Los tres fugitivos son Dwayne Johnson, Ryan Reynolds y Gal Gadot, esta última apareciendo y desapareciendo del filme como si los dos primeros fueran el Coyote y ella el Correcaminos. El McGuffin de la película -y así lo llama de manera explícita el segundo de ellos- son los tres huevos de Cleopatra que una familia egipcia ha puesto al mejor postor. El argumento, en realidad, tanto da, solo es una excusa para desplazar la acción de un lugar a otro cuanto más rápido, mejor. La nostalgia por un tipo de cine de acción menos calculador y descarado está servida por Thurber, director y guionista que, de todas formas (y aquí está la pena de la película) vuelve a demostrar aquí sus limitaciones en ambas facetas.

Afortunadamente, Alerta Roja pasa de todo, hasta de la nostalgia, aunque ella misma sea una película absolutamente feliz de vivir en su propio mar de clichés. Bastante autoconsciente, pero sin ser una parodia descarnada, todo el músculo de la obra reside en los tres astros que aquí parecen tomarse un divertido descanso del cine corporativo en el que se mueven y simplemente cultivar su propia imagen pública: Johnson, una imparable locomotora; Reynolds, un saltimbanqui bocazas; Gadot una indescifrable e inalcanzable amazona. Entre ellos en realidad no hay ninguna química, aunque tampoco hace falta. Pese a lo todo anterior (y afortunadamente, dadas las circunstancias) si algo no es la película escrita y dirigida por Thurber es un intento de rememorar el cine clásico o facturar algo de aroma "indie" o elegante, como Soderbergh con sus Ocean’s Eleven.

Si ello ocurre es porque el director y guionista Rawson Marshall Thurber carece del lustre de los mejores artesanos.
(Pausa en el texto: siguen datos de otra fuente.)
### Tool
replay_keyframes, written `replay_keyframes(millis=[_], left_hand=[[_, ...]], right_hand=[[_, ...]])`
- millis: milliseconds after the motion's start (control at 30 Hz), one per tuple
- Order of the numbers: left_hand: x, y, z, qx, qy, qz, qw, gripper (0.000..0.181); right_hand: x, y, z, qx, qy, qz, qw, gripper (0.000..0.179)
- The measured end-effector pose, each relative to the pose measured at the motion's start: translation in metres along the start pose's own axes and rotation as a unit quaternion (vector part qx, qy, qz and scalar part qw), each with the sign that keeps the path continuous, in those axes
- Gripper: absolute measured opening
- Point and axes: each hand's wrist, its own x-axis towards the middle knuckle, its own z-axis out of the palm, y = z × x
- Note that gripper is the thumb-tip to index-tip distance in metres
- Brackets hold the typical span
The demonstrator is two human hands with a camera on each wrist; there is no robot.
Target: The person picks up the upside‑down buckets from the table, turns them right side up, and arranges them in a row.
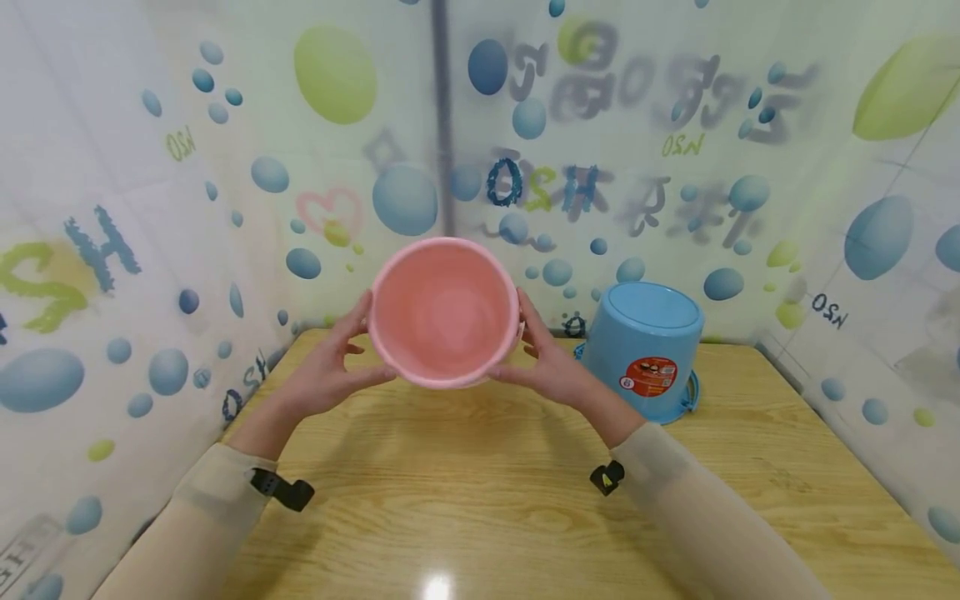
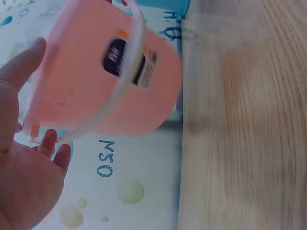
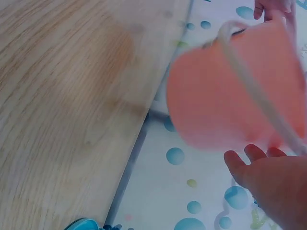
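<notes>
A pink bucket is held up above the table, its mouth tilted toward the head camera. My left hand holds its rim from the left side, thumb along the lower edge. On the opposite side, my right hand holds the rim in the same way. The left wrist view shows the bucket's outer wall with a dark label and a white handle hanging across it. That handle also crosses the wall in the right wrist view.
A blue bucket stands upside down at the back right of the wooden table, its red label facing forward and its handle near the tabletop. Patterned curtains enclose the table at the back and both sides.
</notes>
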Motion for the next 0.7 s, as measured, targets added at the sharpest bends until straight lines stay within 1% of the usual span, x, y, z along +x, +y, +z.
replay_keyframes(millis=[167,367,567,700], left_hand=[[-0.0001,-0.0003,0.0024,0.008,-0.001,-0.014,0.9999,0.114],[0.001,-0.0009,0.0039,0.03,0.008,-0.007,0.9995,0.112],[0.002,-0.0003,0.0033,0.035,0.016,-0.009,0.9992,0.111],[0.0021,-0.0011,0.003,0.03,0.027,-0.016,0.999,0.109]], right_hand=[[0.0016,0.001,-0.0027,0.015,0.0,-0.01,0.9998,0.125],[0.0025,0.0009,-0.0057,0.027,0.003,-0.021,0.9994,0.128],[0.0027,0.0014,-0.0075,0.032,0.007,-0.022,0.9992,0.128],[0.0029,0.0017,-0.0075,0.032,0.009,-0.019,0.9993,0.127]])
Por ejemplo, en una película de 160 millones de dólares y localizada en casi una decena de localizaciones mundiales (incluyendo Valencia, España) se usa y abusa de la irreal pantalla verde para ubicar a los actores en los escenarios y las escenas de acción. Este artificio digital resta encanto y credibilidad visual al filme (aunque habría que preguntar a las nuevas generaciones si esto importa ya a alguien) y certifica que comparar al director de El Rascacielos, también con Dwayne Johnson, con algunos de los artesanos que dirigían películas como Alerta Roja durante los ochenta o noventa (llámese Ivan Reitman, James Cameron, Michael Bay o incluso, por qué no, Steven Spielberg) directamente provoca el sonrojo. También es cierto que estamos ante ese tipo del filme en el que da igual todo, incluso esto, y su eventual tosquedad no extirpa todo el disfrute a la película, y de hecho a veces hasta suma.

Alerta Roja es la típica comedia de acción que te gusta ver, con el músico Steve Jablonsky (Transformers) imitando unas veces al mítico Henry Mancini y otras a sí mismo; con unos colores saturados que llaman al ojo y que ya hablan de su premeditada ligereza como producto de consumo rápido, concepto que alegra ver que también sirve a Netflix en su acepción cinematográfica. También con algunos gags, como aquel que fuerza a Dwayne Johnson a ponerse una máscara de Eyes Wide Shut que apenas cubre un cuarto de su rostro para pasar desapercibido, que anuncian cierta inteligencia. Hay algo en cómo se administra la escasa información que necesita el filme para avanzar que efectivamente captura al espectador de blockbusters, que por cierto, y no vale dar un paso atrás, somos todos. No del todo lograda pero disfrutable, y desde luego, entretenida.